The Dink Network

All about .d script files and why you should never use them

December 14th 2014, 05:08 AM
peasantmb.gif
yeoldetoast
Peasant They/Them Australia
LOOK UPON MY DEFORMED FACE! 
This is the second part of my little series about Dink data files that were never included in WC's "ultimate" file format guide. For this segment we'll be covering .d files or "compiled scripts" as they're commonly (and wrongly) called.

These files use a compression algorithm called Byte Pair Encoding (BPE) by Phil Gage that was released in '94. The Wikipedia page explains it quite well and even provides an example of use. Frequently occurring pairs of characters are grouped together into single substituted bytes to reduce file size.

For this to make sense, the most useful way to think of scripts is as a series of numbers in a file. Every character in a script is simply a numerical value that maps to a letter when opened in a text editor. These numbers may have a value from 0 to 127 with "A" corresponding to 65, "B" to 66 and so on. In the case of BPE, numbers above 127 are used to substitute the pairs, so if 65 and 66 occur together often they may be replaced with 128. The two replaced numbers are then moved to the beginning of the file so that they may be decoded later on. This process looks for all possible pairs to substitute and then will perform more passes until there are the maximum amount of pairs (127) or if there aren't any more common pairs in the text.

After this, you're left with a file containing the compressed text, the table of pairs, and a counter indicating how many pairs have been replaced. Here is a crappy diagram illustrating what .d files actually contain:
<1 byte indicator + 128>
<pairs * indicator - 128 of 2 bytes each>
<compressed text>

In order to decompress, you must get the first byte's value, subtract 128, and then go through and get as many pairs as indicated by the value of that byte. The first pair will map onto the number 128, with the next onto 129 etc. From there you must go through the compressed text and find values greater than 127 and replace them with the corresponding pair. This process may need to be repeated several times before there are no values left to change.

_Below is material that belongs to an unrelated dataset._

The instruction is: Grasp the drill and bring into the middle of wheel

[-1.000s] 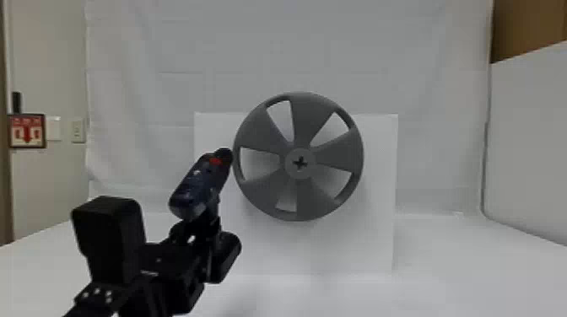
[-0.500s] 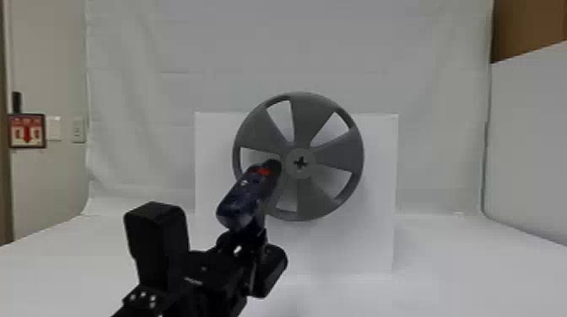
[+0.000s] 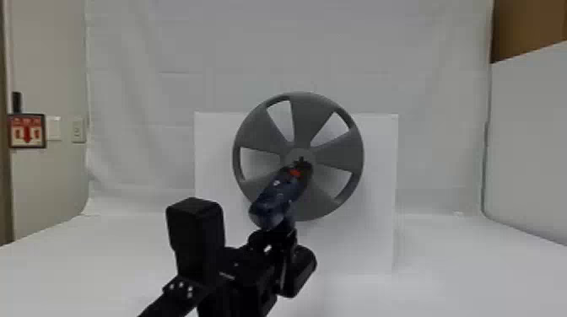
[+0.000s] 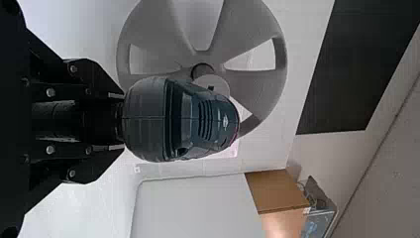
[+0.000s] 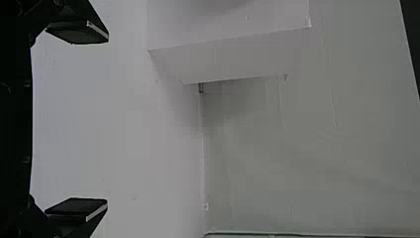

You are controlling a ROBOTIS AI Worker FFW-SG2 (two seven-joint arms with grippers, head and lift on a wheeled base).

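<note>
The white tabletop [image 3: 455, 261] spread widest, giving the arm open room to work in front. On it the white panel [image 3: 375, 240] stood upright, and before that the grey wheel [image 3: 337, 151] faced us, its middle presented squarely, we judged, so that a tool could come straight in.

The left arm [image 3: 240, 274] came in low from the robot's left, so the wheel's upper part lay open to our view. Its left gripper [image 4: 119, 120] was clamped on the handle of the drill [image 4: 188, 119] from below, one finger on each side, which left the body free above and the nose free to point forward at the wheel. The right gripper [image 5: 105, 119] waited with its fingers wide apart and nothing between them; we took this for a one-armed job.

At the small end, the drill's nose overlapped the lower part of the hub [image 3: 291, 154], just under the dark cross [image 3: 301, 160]. The tool hid its own tip, so we could not be sure whether it touched. We judged the aim nearly done, with a slight lift and careful centring wanted, lest the nose knock the hub off-centre.
</note>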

This is all well and good, but there's a rather large problem with this implementation that you may already be aware of. If you check in an ASCII code list (look in the DEC column) you'll notice there are tons of values above 127 that map to special characters and foreign letters. If you decide to use any such character in a script the compressor will fail. You can open up a .d script in a hex editor or notepad and see characters like € and ƒ in use as substitutes. This is why you should never make .d scripts.
December 14th 2014, 05:22 AM
custom_coco.gif
CocoMonkey
Bard He/Him United States
Please Cindy, say the whole name each time. 
A handful of DMODs are completely broken due to this problem.
December 14th 2014, 06:09 AM
peasantmb.gif
yeoldetoast
Peasant They/Them Australia
LOOK UPON MY DEFORMED FACE! 
I was unaware of that. Which ones are affected?
December 14th 2014, 02:31 PM
custom_coco.gif
CocoMonkey
Bard He/Him United States
Please Cindy, say the whole name each time. 
None of the scripts in "Gung's Attack" work. "Legend of Pärnu" is missing several key scripts, and you can't get much of anywhere. "Dinkaventure" is missing a few scripts, including its boss script, so there's no ending. In each case, the .d files contain just a character or two. One of the characters always seems to be "ÿ."
December 14th 2014, 11:24 PM
peasantmb.gif
yeoldetoast
Peasant They/Them Australia
LOOK UPON MY DEFORMED FACE! 
I had a look at Gungs/Gnugs and it's unrelated to what I am on about since the scripts are all normal .c files. I opened them up and it seems that they were saved in UTF-16 for some reason. Re-saving them as ANSI (1252) or UTF-8 in Notepad2 made them work perfectly. Magicman investigated this issue a little bit and found that UTF-16 will work on standard 1.08 on Windows but not in 1.09 or Freedink.

If you resaved the scripts it would work perfectly and you could fix up your review of it and add screenshots or whatever.

The lesson here for DMOD authors is to never use anything other than UTF-8 when writing scripts.
December 14th 2014, 11:27 PM
custom_coco.gif
CocoMonkey
Bard He/Him United States
Please Cindy, say the whole name each time. 
Oh, is that the case? That's interesting. I don't think I really care to go back to those DMODs, though.
December 14th 2014, 11:44 PM
peasantmb.gif
yeoldetoast
Peasant They/Them Australia
LOOK UPON MY DEFORMED FACE! 
The other two you mention do use .d files though with some of them blank so it does appear that those scripts may have failed to compress and ended up empty.